The opportunity to represent my parishioners (who had no access of their own to the corridors of power) was one aspect of ministry I discovered as a vicar. Now that I have no parish, I am seeking to represent people and communities in poverty, by influencing structures and political decisions to make the fight against poverty a higher priority. My reasons for believing in this are theological, but the language I use is almost entirely secular.

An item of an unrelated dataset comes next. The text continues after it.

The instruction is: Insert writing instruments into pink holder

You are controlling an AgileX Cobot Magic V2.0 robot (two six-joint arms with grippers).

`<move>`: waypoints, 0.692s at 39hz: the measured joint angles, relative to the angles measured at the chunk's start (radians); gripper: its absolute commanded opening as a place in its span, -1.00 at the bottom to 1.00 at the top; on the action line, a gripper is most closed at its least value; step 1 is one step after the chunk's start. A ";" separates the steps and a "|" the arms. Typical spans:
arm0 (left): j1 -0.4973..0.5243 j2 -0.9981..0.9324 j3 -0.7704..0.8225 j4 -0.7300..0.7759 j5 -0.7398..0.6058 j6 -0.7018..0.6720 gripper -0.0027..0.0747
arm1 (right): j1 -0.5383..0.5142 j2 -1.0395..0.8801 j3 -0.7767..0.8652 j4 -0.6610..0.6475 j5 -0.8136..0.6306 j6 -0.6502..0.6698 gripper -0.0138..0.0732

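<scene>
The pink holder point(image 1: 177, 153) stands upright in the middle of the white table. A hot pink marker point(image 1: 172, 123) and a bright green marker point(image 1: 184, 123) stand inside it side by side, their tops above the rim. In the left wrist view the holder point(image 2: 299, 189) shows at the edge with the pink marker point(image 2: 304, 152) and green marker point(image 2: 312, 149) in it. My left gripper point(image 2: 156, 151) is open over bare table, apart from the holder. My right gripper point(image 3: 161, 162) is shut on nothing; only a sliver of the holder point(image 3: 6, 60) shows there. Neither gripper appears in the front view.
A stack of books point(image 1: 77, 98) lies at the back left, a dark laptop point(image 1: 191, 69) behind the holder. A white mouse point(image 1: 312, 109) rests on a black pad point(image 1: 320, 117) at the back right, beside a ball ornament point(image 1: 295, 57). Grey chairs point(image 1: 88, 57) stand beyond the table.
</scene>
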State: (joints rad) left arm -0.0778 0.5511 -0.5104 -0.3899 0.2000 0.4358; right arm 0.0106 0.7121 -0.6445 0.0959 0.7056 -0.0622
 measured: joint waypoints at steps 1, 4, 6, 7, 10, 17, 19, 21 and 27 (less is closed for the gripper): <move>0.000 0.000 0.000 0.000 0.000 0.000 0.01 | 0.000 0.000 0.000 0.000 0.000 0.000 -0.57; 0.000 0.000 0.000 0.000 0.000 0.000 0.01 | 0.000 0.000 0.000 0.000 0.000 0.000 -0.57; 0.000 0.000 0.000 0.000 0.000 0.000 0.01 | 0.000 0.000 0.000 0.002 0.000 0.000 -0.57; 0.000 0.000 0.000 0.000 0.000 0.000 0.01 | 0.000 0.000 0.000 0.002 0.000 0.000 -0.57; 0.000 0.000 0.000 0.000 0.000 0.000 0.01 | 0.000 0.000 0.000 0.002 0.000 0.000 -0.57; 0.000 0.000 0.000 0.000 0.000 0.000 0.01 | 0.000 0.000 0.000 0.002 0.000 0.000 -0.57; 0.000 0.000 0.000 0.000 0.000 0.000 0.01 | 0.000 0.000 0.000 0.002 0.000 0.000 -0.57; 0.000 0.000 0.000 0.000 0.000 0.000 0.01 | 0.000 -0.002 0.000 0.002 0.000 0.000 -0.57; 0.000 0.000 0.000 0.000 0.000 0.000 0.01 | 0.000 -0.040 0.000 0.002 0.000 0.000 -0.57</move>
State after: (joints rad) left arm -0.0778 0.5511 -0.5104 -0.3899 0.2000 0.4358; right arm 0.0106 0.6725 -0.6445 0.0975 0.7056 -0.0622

These are personal conclusions, which I hope will serve to open a discussion of the issues that are relevant to the growing Anabaptist identity outside historically Anabaptist denominations. I have found myself in a ‘top-down’ Anglican cathedral which works for peace between world leaders (and sometimes more lowly people and communities) but is still needing to learn reconciliation within its own community. It calls itself a community, but the ties of belonging, shared story and common virtues are loose. Even the story of the destruction and rebuilding of Coventry Cathedral will no longer have its eye-witness power, once the eye-witnesses are no longer with us. However, the privilege of being part of the establishment has opened up opportunities to work on behalf of the powerless and marginalised – not to solve their problems so much as to influence minds and decisions, so that they are enabled to work at their problems for themselves.
Chris Burch, whose story ‘The Vicar’s Tale’ appears in Coming Home, met Anabaptist insights and people while he was a vicar in inner-city Leeds. In 1995 he moved to become Canon Precentor of Coventry Cathedral, where he is responsible for the Cathedral’s worship and takes part in the governance of that high-profile Anglican institution. He is also involved in the city of Coventry, as chair of two secular anti-poverty groups and Bishop’s Chaplain to Urban Priority Areas.